Les crypto-actifs, quels défis pour la gestion des risques de LAB-FT ?

Par Delya Douglas et Solène Clément

Au sujet des risques de BC-FT posés par les crypto-actifs, le sous-gouverneur de la Banque de France, Denis Beau, déclarait le 31 octobre 2018 que « les pouvoirs publics français et européens ont pris des mesures concrètes, qui soumettront les acteurs de l’écosystème des crypto-actifs, comme ceux du secteur financier, aux règles en la matière» et que les utilisateurs de crypto-actifs s’exposent principalement à des risques de deux ordres : « le premier est de nature financière», tandis que « le second est de nature opérationnelle et lié au risque de cyber-attaques».

  • Les défis

En effet, le développement rapide du marché des crypto-actifs ou actifs virtuels pose un certain nombre de défis en termes de LCB-FT pour les organismes : anonymat fréquent des opérations, difficulté à obtenir des justificatifs quant à l’origine des fonds, caractère transnational des services liés à cette catégorie d’actifs…

  • Des positionnements internationaux variés

Plusieurs initiatives de régulation par les Etats ont été prises depuis quelques années. Au Royaume-Uni, la FCA – autorité de supervision du secteur financier – et le Trésor britannique vont organiser une consultation sur la vente de produits dérivés, les levées de fonds en crypto-actifs (ICO), le traitement fiscal des crypto-actifs et l’application des règles anti-blanchiment des capitaux. Au Japon, certains crypto-actifs sont considérés comme de la monnaie ayant cours légal. Au contraire, la Chine a interdit toute opération en bitcoin et a fait fermer les fermes de serveurs permettant leur création (minage).

  • Le positionnement de l’UE

La directive 2018/843 du 30 mai 2018 procède à l’assujettissement des plateformes de change de monnaies virtuelles et des fournisseurs de portefeuilles de stockage aux obligations LAB-FT.

  • Positionnement du G20 et du GAFI

A l’échelle internationale, le G20 a fait part de l’urgence d’instaurer un cadre de régulation des crypto-actifs et a appelé le GAFI à étendre le champ d’application de ses recommandations. Ainsi, lors de sa réunion plénière du 18 octobre 2018, le GAFI a adopté une modification :

  • de son glossaire, aux fins d’insertion d’une définition des « actifs virtuels » et des prestataires de services d’actifs virtuels ;
  • ainsi que de la recommandation 15 liée aux nouvelles technologies, afin de préconiser la régulation LCB-FT de ces prestataires de services et leur enregistrement ou leur agrément par les Etats membres.

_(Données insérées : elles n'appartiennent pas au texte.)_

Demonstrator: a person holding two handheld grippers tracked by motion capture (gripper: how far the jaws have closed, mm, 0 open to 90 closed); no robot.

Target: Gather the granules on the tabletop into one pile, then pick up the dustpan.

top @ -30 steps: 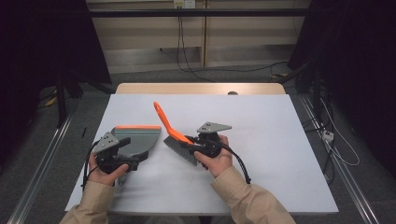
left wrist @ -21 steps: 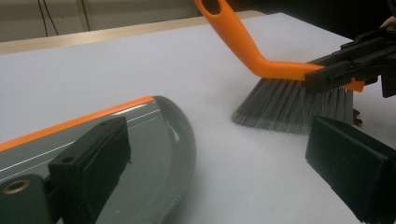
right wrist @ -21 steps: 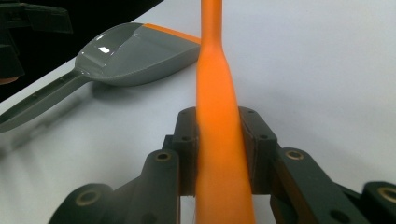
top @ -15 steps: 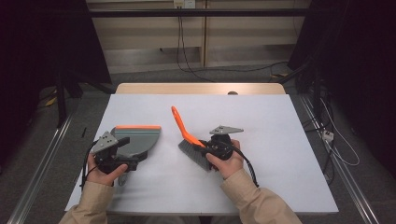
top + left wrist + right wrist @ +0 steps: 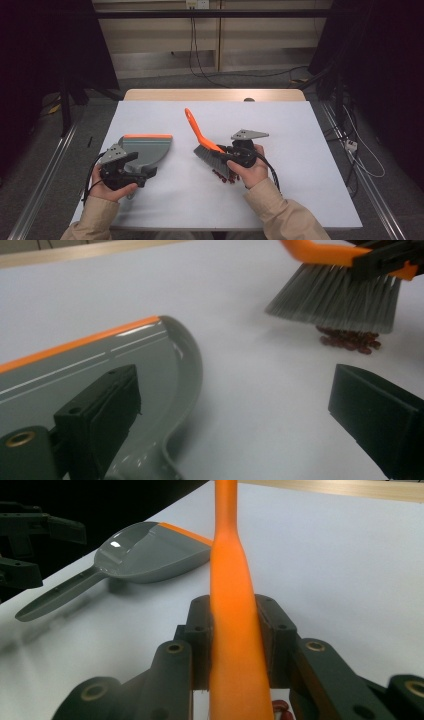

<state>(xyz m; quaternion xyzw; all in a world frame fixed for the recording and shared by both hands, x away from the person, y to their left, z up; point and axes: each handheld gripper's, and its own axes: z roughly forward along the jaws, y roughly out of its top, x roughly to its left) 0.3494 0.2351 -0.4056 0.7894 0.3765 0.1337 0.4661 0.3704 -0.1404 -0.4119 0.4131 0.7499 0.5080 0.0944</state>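
Since the earlier frames, the right gripper [image 5: 231, 156] has carried the hand brush [image 5: 206, 145] toward the table's right side, away from the dustpan [image 5: 144, 152]. Its jaws are clenched on the orange brush handle [image 5: 231, 630], which runs up between the two pads; the grey bristles [image 5: 336, 300] hang just past the fingertips, their tips touching a small heap of dark red beans [image 5: 350, 339] on the white table [image 5: 300, 130]. The left gripper [image 5: 131, 167] sits at the grey dustpan's handle end with its jaws parted, one finger [image 5: 100, 415] over the pan's rim, the other well clear of it over bare table.
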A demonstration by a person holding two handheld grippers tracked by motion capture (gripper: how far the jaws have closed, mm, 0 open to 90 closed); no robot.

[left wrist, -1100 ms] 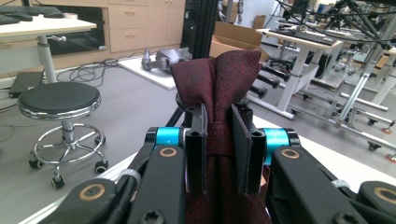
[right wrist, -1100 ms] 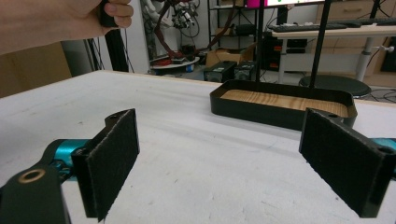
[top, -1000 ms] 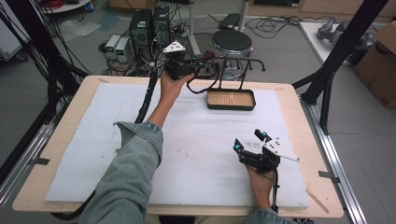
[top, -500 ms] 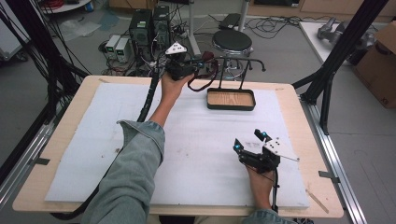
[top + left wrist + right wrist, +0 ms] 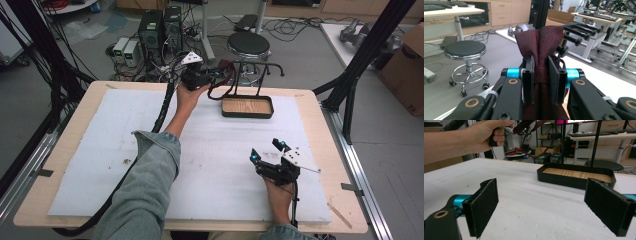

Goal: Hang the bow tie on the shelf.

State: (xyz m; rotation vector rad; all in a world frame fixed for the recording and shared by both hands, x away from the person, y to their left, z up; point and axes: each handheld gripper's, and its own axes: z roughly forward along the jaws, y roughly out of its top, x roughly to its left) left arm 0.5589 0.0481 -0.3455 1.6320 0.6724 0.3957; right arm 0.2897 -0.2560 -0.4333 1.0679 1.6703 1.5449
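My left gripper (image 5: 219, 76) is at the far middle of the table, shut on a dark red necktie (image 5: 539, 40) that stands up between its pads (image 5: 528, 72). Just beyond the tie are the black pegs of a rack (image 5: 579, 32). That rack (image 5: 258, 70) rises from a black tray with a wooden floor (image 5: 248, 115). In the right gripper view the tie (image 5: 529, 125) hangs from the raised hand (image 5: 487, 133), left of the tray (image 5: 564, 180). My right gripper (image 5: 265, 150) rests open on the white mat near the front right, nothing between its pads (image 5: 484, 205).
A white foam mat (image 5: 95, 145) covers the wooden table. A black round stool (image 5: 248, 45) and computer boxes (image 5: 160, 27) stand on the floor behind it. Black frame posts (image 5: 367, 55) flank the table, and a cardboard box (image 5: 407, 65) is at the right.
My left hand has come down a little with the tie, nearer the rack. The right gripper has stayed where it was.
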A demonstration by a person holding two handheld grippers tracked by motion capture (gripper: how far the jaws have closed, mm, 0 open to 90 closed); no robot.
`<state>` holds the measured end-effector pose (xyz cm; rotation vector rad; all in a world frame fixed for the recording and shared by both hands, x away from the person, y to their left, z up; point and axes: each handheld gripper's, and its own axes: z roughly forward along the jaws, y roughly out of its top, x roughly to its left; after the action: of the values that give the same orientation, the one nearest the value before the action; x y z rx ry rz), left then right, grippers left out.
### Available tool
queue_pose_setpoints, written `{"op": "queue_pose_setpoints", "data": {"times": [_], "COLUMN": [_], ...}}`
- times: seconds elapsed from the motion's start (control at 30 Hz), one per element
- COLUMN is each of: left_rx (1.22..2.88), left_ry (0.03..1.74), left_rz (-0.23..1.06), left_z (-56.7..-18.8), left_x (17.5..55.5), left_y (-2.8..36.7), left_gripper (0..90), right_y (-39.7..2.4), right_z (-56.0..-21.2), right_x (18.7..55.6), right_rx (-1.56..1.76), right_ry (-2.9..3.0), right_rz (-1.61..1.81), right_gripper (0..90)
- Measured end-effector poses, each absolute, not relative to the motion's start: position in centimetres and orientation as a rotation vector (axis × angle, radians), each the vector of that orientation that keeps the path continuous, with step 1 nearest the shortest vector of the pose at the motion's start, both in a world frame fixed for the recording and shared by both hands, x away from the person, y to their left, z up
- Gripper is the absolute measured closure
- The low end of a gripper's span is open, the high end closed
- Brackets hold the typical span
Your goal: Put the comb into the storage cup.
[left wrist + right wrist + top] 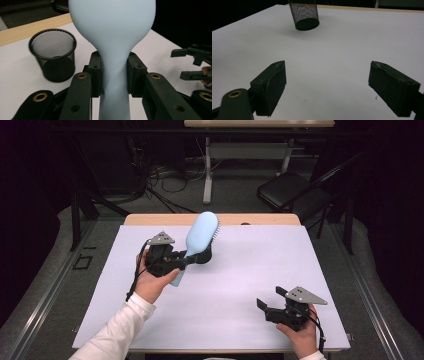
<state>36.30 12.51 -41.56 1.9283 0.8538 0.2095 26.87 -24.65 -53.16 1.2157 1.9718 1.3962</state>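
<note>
Hands entered from the near edge of the counter (225, 320), which was covered by a white sheet. Nearest, at the right front corner, the right gripper (266, 307) sat low over the sheet in the person's right hand (300, 335), a grey three-cornered plate on top; its fingers (270, 85) stood wide apart with nothing but bare white surface between them. Farther in and to the left, the left hand (150, 282), coming out of a white sleeve (117, 330), held the left gripper (200, 256) up off the counter. Its fingers (96, 75) were clamped from both sides on the narrow neck of a light blue hairbrush (200, 237), pads pressed against the plastic. The brush was thus in the air over the left middle of the sheet, handle slanting down toward the person and the broad oval head tilted up and away, its bristles facing right in the high view. In the left gripper view the smooth back of the head rose above the fingers. Beyond, a black mesh cup (53, 53) stood upright and open-topped on the white sheet, well apart from both grippers; the right gripper view showed it near the far edge.
</note>
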Motion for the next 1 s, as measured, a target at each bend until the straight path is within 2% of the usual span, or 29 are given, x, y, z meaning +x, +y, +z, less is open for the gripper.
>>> {"op": "queue_pose_setpoints", "data": {"times": [0.33, 1.0], "left_rx": [1.909, 1.889], "left_ry": [0.788, 0.736], "left_rz": [0.206, 0.197], "left_z": [-41.7, -42.0], "left_x": [35.9, 35.2], "left_y": [10.5, 9.6], "left_gripper": [69.7, 69.7], "right_y": [-24.8, -23.5], "right_z": [-53.2, -52.2], "right_x": [26.9, 27.0], "right_rx": [1.211, 1.225], "right_ry": [1.965, 2.076], "right_rz": [1.392, 1.415], "right_gripper": [14.3, 14.3]}}
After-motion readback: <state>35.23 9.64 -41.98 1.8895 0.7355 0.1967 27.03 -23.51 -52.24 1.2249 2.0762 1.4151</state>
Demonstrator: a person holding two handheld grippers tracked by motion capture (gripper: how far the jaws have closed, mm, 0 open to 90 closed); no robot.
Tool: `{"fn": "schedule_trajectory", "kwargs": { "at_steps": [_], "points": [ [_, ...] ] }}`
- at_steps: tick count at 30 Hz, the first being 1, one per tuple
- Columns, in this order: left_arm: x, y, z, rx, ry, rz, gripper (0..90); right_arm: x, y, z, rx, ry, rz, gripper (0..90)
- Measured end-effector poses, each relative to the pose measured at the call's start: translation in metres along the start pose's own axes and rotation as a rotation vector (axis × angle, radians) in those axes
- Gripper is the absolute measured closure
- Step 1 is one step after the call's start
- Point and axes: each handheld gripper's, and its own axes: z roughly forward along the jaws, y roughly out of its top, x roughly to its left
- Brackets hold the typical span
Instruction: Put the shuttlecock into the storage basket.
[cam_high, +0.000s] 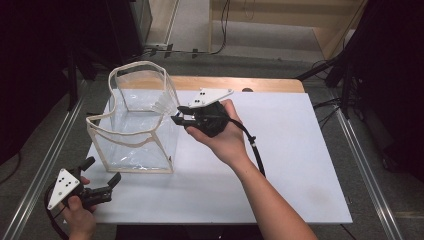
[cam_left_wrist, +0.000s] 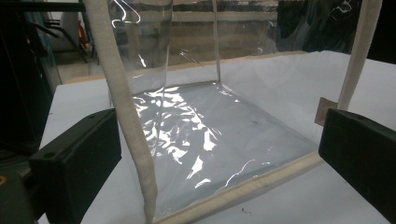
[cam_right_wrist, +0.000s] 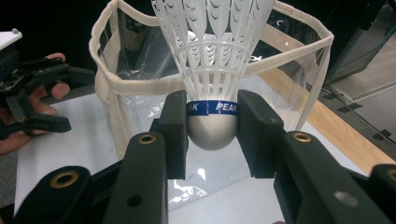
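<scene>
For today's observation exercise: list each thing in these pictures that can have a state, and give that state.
Clear bag: upright on the table, mouth open, nothing visible inside.
Shuttlecock: clamped at its cork base, skirt pointing at the bag's mouth.
Right gripper: shut on the shuttlecock.
Left gripper: jaws open, holding nothing, near the bag's lower corner.

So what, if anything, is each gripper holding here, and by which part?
The right gripper holds a white shuttlecock by its rounded cork base, at the blue band. The left gripper is open and holds nothing.
</scene>
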Motion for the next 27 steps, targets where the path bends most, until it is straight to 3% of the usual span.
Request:
{"fn": "schedule_trajectory", "kwargs": {
  "at_steps": [27],
  "points": [
    [0.000, 0.000, 0.000, 0.000, -0.002, 0.001, 0.0, 0.007, 0.022, 0.013, -0.010, 0.008, -0.022, 63.1]
  ]
}}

Le GAFI a retenu un large champ d’activités à réguler :

  • les activités de conversion des actifs virtuels contre monnaies ayant cours légal ;
  • la conservation ou la gestion d’actifs virtuels ou d’instruments permettant d’exercer un contrôle sur des actifs virtuels ;
  • les activités de conversion d’actifs virtuels contre d’autres actifs virtuels ;
  • les transferts d’actifs virtuels ;
  • la participation à la fourniture et la fourniture de services financiers liés à une offre d’émission ou à une vente d’actifs virtuels.

Le champ des mesures de vigilance LCB-FT applicables aux prestataires de services d’actifs numériques sera précisé par le GAFI, dans un second temps, d’ici juin 2019, par une note interprétative contraignante.

  • Transposition de la directive 2018/843

En France, le projet de loi Pacte prévoit un dispositif sur les ICO et sur les prestataires de services en crypto-actifs. Ce futur cadre est censé assurer une certaine stabilité et permettre la gestion des risques de LAB-FT car ce projet prévoit actuellement que l’ACPR soit compétente à l’égard du contrôle de ces obligations. Le Sénat étudiera le projet de loi PACTE en janvier 2019.